Start of SOURCE MATERIAL
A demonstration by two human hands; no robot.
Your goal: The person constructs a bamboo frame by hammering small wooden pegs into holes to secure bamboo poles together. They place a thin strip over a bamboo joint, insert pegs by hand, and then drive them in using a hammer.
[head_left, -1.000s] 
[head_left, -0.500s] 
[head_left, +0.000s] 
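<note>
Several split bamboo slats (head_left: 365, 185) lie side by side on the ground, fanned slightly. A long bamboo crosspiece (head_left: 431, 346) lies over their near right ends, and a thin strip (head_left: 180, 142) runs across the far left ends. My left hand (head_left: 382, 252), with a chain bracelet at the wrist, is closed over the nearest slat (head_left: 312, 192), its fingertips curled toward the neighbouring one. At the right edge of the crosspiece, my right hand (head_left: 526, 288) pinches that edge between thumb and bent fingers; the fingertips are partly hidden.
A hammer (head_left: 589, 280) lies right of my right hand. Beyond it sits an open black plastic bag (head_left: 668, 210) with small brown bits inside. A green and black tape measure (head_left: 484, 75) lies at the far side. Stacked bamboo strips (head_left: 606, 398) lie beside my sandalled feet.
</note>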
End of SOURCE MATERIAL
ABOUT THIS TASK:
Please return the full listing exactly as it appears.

EXERCISE OUTPUT:
A demonstration by two human hands; no robot.
Your goal: The person constructs a bamboo frame by hammering small wooden pegs into holes to secure bamboo poles together. They place a thin strip over a bamboo joint, insert pegs by hand, and then drive them in using a hammer.
[head_left, -1.000s] 
[head_left, -0.500s] 
[head_left, +0.000s] 
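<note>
Several split bamboo slats (head_left: 365, 185) lie side by side on the ground, fanned slightly. A long bamboo crosspiece (head_left: 431, 346) lies over their near right ends, and a thin strip (head_left: 180, 142) runs across the far left ends. My left hand (head_left: 382, 252), with a chain bracelet at the wrist, is closed over the nearest slat (head_left: 312, 192), its fingertips curled toward the neighbouring one. At the right edge of the crosspiece, my right hand (head_left: 526, 288) pinches that edge between thumb and bent fingers; the fingertips are partly hidden.
A hammer (head_left: 589, 280) lies right of my right hand. Beyond it sits an open black plastic bag (head_left: 668, 210) with small brown bits inside. A green and black tape measure (head_left: 484, 75) lies at the far side. Stacked bamboo strips (head_left: 606, 398) lie beside my sandalled feet.
</note>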

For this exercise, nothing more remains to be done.